FOUR REVIEWS OF OLD (AND NOT SO OLD) STAND-BYS

I've been very busy recently blogging about new authors and ARC's.  Now, I want to review four authors who I am very committed to and who (whom? I never know when to use whom) I always read.

Dean Koontz - 77 Shadow Street - as you know (assuming you are a regular follower of The Booksage - and you know who you are), one of his early books, Lightning, made my Fiction for the Non-Fiction Reader, Volume II.  The most recent one, like all of the past 40 or so, is not in that category.  Nonetheless, I liked it.  It's a very creative story about an old victorian house that is now multi-tenanted.  There is a very eclectic mix of tenants that have to deal with history that keeps repeating itself every 30 years.  The evil they face is "unearthly," as one reviewer put it, and is pretty scary.  I wouldn't necessarily put it at the top of your bedside queue, but I would definitely have it, at least, in the queue.  Sometimes you need something other than a typical murder mystery or terrorist plot.

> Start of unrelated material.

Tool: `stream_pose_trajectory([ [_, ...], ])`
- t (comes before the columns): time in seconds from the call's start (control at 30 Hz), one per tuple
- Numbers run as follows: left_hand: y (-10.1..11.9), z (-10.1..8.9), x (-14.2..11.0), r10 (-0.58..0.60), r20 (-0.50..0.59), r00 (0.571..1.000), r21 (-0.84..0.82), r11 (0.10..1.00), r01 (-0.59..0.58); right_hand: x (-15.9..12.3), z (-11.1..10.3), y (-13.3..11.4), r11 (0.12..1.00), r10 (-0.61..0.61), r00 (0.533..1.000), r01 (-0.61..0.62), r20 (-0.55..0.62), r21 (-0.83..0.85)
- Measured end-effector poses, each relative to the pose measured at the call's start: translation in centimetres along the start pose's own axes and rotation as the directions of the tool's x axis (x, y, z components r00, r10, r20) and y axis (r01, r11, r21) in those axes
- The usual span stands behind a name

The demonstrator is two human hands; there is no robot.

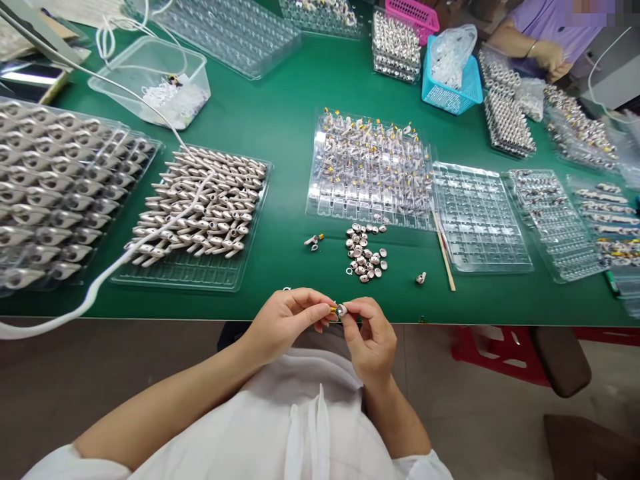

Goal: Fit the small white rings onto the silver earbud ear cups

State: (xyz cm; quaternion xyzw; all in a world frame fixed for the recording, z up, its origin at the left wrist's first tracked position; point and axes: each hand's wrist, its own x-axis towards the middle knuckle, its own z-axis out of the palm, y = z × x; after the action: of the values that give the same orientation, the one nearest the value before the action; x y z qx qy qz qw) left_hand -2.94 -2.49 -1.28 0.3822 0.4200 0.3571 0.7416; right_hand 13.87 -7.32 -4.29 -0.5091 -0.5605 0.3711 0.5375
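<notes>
My left hand [287,323] pinched a slim yellow tab [333,309], my right hand [373,340] a small rounded silvery shell [342,311] just beside it, apparently unfinished | 1 o'clock: glossy oval silvery caps [371,256] lay heaped, seemingly unused | 11: one loose silvery yellow-tipped part [313,240] lay | 12: clear plastic tray [325,203] held many white-and-yellow pieces [373,157], done or waiting, I couldn't tell

"What's lying before me?"
"Loose pieces [367,259] are lying on the table [280,133], a loaded tray [360,205] sitting just behind them."
"My left?"
"Parts tray [175,275] is sitting there, bin [197,73] standing behind it."
"My right?"
"Stick [444,255] is lying just beside a third tray [483,220]."
</notes>
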Motion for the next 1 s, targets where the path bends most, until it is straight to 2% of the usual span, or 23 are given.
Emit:
stream_pose_trajectory([
  [0.23, -0.2, -0.5, -0.2, -0.008, -0.031, 1.000, 0.053, 0.999, 0.010, 0.0, 0.2, -0.2, 1.000, -0.006, 1.000, 0.006, 0.008, -0.002],
  [0.4, -0.2, -1.1, -0.1, 0.032, -0.073, 0.997, 0.035, 0.999, -0.030, 0.4, 0.0, 0.0, 0.981, 0.091, 0.996, -0.085, -0.023, 0.177],
  [0.57, 0.1, -0.7, -0.1, 0.014, 0.027, 1.000, -0.051, 0.999, -0.012, 0.8, 0.5, 0.4, 0.957, 0.083, 0.996, -0.083, 0.011, 0.279],
  [0.77, 0.3, -0.5, -0.3, -0.025, 0.068, 0.997, -0.044, 0.999, 0.028, 0.6, 0.4, 0.7, 0.981, 0.006, 0.999, -0.012, 0.034, 0.193],
  [0.83, 0.3, -0.5, -0.4, -0.017, 0.049, 0.999, 0.001, 1.000, 0.017, 0.6, 0.1, 0.7, 0.982, -0.057, 0.996, 0.043, 0.073, 0.182],
  [0.9, 0.2, -0.6, -0.5, 0.040, 0.018, 0.999, 0.118, 0.992, -0.042, 0.8, -0.3, 0.5, 0.979, -0.095, 0.991, 0.075, 0.099, 0.189],
  [1.0, 0.3, -0.7, -0.5, 0.248, 0.025, 0.968, 0.376, 0.895, -0.239, 1.4, -0.6, 0.0, 0.981, -0.089, 0.986, 0.062, 0.143, 0.185],
])
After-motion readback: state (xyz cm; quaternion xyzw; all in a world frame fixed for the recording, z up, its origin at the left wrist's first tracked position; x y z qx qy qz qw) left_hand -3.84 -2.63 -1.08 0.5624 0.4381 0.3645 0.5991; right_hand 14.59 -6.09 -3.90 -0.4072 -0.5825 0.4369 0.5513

W.E.B. Griffin came out with book 7 in the Presidential Agent series.  Not every Griffin fan is convinced that this series is his best work.  I would have to say that both The Corps and The Brotherhood of War series are better.  Nonetheless, it's still very entertaining.  He may be selling his readers a bit short because these last few have been much thinner than the earlier ones.  But as I said last January when I finished #6, I still think it's a good series.  I would recommend it if you like military operations, even if it's not in a wartime setting.

Tami Hoag's latest is very good.  It's called Down the Darkest Road and is the 3rd in a series.  The protagonists are a teacher-turned-child advocate, an ex-FBI profiler, and a local detective, all who live in the same idyllic California town.  Tami's books typically center on serial killers, and this one is certainly no exception.  She's a very good writer, and her stories are almost always page-turners.  This one was among the best.  Like many series, you can read #3 without reading #1 or #2, but they're all good.  In this case, I would recommend reading #1 and #2 first.  It's only 3 books for crying out loud.  They are, in order:

Secrets to the Grave
Deeper than the Dead
Down the Darkest Road

Finally, the piece de resistance (my keyboard doesn't have the accent ague to put over the "e" in "piece" - I imagine French computers have it) is Tom Rob Smith's newest book, Agent 6.  This is his 3rd book in the Leo Demidov series and, in fact, only his 3rd book overall.  Of course we all know that Child 44, book #1, is on the Fiction for the Non-Fiction Reader list.  However, his 2nd could just as easily be on that list, and the 3rd on Volume II's list.  This guy can really write.  Not only are his stories completely gripping, but they are also extremely well-written.  I would compare him to Pat Conroy.  Both of these authors make every word count.  I think it's very difficult to write books that are so engrossing but still can be classified as (almost) literature.  I've always equated literature with hard-to-read.  Not so with Smith.  I may have mentioned in another post that of all the people that I personally know who have read Child 44, all but one have loved it.  That's a pretty good percentage.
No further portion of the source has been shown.